(THE TASK) I need the number of lines in the following entries that hold the word "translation", and no other text.

Extracted records
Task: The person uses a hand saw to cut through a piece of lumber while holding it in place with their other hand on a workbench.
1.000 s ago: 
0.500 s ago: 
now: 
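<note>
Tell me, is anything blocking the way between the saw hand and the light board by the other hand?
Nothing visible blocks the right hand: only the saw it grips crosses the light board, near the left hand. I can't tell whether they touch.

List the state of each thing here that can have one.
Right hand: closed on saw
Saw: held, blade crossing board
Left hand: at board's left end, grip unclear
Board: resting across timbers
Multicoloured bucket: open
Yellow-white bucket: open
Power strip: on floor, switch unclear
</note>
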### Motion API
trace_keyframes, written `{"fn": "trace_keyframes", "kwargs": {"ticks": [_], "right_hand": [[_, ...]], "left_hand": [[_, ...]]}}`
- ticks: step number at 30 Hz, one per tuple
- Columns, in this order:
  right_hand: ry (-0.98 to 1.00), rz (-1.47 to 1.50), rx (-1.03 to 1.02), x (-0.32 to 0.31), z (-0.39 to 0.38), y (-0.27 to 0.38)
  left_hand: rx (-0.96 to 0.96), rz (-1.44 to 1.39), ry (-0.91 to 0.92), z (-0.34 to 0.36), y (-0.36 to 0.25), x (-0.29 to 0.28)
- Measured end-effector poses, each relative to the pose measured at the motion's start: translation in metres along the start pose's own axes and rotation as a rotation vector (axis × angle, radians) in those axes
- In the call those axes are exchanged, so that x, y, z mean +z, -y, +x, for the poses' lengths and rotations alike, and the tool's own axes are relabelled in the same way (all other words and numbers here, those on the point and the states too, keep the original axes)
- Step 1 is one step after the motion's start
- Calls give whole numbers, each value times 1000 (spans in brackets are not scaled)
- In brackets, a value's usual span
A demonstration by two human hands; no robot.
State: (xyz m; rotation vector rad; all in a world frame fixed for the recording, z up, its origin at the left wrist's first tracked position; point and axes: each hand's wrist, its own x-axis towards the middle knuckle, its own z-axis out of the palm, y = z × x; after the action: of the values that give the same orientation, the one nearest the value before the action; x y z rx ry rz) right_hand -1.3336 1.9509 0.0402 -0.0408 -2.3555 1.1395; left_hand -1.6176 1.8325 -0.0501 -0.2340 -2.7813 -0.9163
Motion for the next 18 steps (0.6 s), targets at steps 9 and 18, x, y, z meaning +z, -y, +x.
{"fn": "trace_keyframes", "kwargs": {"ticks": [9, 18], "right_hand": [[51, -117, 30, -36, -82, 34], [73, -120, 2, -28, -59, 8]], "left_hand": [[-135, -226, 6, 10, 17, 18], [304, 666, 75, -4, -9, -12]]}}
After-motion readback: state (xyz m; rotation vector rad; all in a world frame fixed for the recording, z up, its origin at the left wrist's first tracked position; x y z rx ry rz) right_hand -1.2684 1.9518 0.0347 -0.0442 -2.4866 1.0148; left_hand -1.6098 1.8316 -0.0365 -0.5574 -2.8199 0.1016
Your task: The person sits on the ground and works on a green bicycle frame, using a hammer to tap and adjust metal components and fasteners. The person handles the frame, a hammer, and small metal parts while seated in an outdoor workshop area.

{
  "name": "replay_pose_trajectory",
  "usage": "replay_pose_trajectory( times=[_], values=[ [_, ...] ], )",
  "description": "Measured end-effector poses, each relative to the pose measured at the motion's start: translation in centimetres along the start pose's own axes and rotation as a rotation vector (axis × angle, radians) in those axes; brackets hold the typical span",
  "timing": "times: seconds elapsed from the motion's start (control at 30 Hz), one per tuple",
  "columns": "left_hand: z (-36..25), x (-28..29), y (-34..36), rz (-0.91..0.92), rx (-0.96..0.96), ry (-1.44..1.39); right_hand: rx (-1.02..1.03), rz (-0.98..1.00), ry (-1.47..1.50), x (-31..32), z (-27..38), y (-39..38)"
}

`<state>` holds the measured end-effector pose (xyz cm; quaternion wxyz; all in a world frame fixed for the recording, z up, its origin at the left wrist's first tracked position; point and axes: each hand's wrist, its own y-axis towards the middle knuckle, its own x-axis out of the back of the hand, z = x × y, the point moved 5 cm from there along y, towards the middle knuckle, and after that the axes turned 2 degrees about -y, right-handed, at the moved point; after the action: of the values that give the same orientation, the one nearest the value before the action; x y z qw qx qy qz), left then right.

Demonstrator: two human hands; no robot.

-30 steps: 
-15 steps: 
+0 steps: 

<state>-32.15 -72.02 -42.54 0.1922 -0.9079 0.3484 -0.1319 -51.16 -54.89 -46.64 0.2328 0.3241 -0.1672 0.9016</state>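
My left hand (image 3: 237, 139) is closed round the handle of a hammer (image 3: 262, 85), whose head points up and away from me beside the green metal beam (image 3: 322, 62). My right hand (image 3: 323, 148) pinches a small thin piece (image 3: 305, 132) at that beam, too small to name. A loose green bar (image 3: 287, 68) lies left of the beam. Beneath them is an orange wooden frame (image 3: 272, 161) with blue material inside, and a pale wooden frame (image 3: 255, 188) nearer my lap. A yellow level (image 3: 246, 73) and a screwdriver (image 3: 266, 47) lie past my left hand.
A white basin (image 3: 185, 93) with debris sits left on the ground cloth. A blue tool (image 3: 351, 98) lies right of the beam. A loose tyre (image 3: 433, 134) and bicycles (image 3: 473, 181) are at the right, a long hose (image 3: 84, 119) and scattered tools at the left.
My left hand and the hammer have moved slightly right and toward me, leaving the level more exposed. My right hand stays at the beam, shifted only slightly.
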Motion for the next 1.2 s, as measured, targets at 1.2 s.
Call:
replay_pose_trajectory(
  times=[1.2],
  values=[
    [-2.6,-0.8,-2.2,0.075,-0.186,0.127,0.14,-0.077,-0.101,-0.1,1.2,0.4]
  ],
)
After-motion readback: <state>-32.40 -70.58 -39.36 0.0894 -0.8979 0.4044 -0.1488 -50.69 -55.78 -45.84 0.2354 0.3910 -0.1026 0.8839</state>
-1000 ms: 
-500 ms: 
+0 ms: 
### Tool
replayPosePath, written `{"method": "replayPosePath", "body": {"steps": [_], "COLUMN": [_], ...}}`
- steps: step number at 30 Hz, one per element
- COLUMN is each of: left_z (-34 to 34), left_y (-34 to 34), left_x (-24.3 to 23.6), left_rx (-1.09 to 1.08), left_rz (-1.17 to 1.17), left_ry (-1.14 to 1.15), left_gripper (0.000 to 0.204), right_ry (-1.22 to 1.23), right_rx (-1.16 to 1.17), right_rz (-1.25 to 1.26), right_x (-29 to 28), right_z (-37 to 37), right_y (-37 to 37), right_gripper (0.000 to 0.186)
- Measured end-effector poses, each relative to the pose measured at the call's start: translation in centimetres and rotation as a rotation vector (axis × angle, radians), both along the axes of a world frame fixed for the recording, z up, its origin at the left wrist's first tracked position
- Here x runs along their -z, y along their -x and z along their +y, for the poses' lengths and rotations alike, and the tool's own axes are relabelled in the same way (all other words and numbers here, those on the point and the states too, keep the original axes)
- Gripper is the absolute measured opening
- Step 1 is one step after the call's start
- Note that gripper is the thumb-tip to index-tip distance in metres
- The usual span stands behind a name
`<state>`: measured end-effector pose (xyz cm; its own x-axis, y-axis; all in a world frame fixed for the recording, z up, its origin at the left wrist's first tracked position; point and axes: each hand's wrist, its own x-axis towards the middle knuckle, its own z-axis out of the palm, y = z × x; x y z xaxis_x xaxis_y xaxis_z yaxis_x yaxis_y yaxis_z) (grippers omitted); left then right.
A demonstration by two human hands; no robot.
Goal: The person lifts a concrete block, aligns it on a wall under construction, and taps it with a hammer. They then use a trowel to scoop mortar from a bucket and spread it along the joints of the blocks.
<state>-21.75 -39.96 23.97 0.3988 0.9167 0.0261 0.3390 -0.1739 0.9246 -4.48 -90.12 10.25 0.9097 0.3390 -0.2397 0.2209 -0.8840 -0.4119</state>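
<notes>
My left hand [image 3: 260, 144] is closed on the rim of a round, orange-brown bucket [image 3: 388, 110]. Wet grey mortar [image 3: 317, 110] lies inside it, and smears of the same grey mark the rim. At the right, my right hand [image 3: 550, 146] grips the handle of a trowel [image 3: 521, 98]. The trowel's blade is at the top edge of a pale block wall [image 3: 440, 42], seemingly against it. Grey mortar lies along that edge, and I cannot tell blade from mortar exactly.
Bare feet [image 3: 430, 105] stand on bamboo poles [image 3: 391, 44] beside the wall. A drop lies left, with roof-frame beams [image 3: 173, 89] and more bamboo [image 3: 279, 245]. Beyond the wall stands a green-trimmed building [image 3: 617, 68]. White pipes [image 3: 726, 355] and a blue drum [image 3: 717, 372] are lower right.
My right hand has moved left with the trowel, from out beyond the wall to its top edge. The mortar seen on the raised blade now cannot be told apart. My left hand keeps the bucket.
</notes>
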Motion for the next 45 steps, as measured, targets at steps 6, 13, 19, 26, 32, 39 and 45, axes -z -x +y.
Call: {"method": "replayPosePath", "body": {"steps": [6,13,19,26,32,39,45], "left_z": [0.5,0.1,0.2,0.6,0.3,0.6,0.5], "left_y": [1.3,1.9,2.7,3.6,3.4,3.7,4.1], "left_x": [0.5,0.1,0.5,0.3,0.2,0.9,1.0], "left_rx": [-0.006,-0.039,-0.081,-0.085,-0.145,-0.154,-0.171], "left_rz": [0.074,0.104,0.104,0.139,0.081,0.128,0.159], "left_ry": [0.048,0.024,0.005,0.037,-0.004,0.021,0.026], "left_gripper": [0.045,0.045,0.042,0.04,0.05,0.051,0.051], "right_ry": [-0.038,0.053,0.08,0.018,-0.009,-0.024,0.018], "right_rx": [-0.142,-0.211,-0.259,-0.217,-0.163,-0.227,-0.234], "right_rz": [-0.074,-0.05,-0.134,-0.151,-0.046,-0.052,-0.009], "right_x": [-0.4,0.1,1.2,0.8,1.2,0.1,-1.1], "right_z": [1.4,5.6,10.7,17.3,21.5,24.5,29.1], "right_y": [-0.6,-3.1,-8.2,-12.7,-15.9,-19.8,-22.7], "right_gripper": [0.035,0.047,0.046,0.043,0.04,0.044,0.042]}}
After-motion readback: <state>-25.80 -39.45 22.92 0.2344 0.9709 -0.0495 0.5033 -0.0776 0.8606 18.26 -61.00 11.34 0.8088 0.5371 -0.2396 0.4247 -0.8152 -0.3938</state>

(THE ANSWER) 3